Chapri, le 1er/14 février 1918.

Depuis que les Allemands ont plus de part au commandement, les gardes rouges montrent plus d’audace. Ils ont une nouvelle tactique et des ruses de guerre inédites. C’est ainsi que, le jour qui précéda mon arrivée sur ce front, les Bolcheviks de Taganrog envoyèrent des émissaires au colonel Koutiepov : ils l’invitaient à s’unir avec eux dans un commun effort contre « l’ennemi national. » De sérieuses querelles auraient éclaté entre les garnisons russe et allemande à Taganrog, on se battrait dans les rues… Koutiepov n’est pas un imbécile : l’affaire en resta là.

Ils essayent maintenant de nous tourner, mais la peur les paralyse. Ils se refusent à avancer autrement que par masses.

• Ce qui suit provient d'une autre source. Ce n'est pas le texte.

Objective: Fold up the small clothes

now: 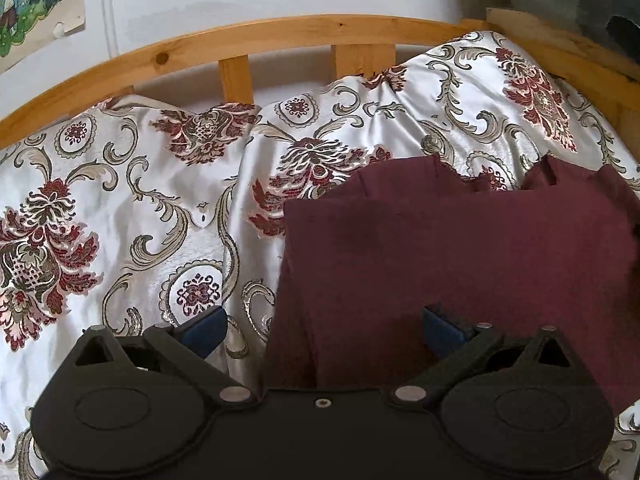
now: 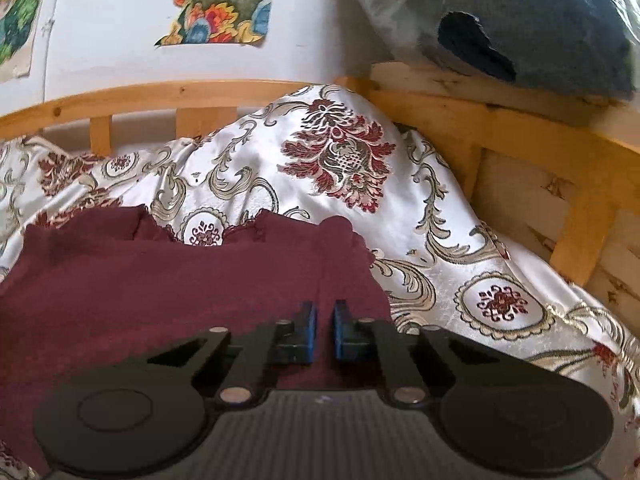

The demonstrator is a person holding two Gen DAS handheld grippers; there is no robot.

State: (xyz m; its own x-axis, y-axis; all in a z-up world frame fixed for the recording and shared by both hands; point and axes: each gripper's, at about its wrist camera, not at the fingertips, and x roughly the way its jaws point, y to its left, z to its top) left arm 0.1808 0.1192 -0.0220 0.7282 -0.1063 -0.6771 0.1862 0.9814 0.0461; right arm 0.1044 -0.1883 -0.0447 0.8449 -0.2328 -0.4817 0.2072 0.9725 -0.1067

Leur cavalerie n’ose même pas affronter nos poignées d’officiers en reconnaissance.

Nous supposons que l’ennemi s’est divisé en trois corps, de mille hommes chacun, ayant pour objectif de nous couper la retraite vers Rostof. Pour s’en assurer, le colonel Koutiepov décide d’envoyer en reconnaissance neuf officiers de ma compagnie sous les ordres d’un capitaine. Je leur suis adjoint. On nous a trouvé des chevaux de Cosaques, petits, peu élégants, mais forts et endurants.

Un ciel couvert de nuages que chasse très bas un vent glacé ; un sol dur sous une mince couche de neige. A notre gauche, le bras supérieur du Don coule sous une épaisse couche de glace. Nous tenons la crête des hauteurs qui longent la rive Nord. Partout de petits villages, et des groupes de maisons, peuplés d’ennemis ; plus loin, sans doute, des nids d’importantes forces bolchevistes.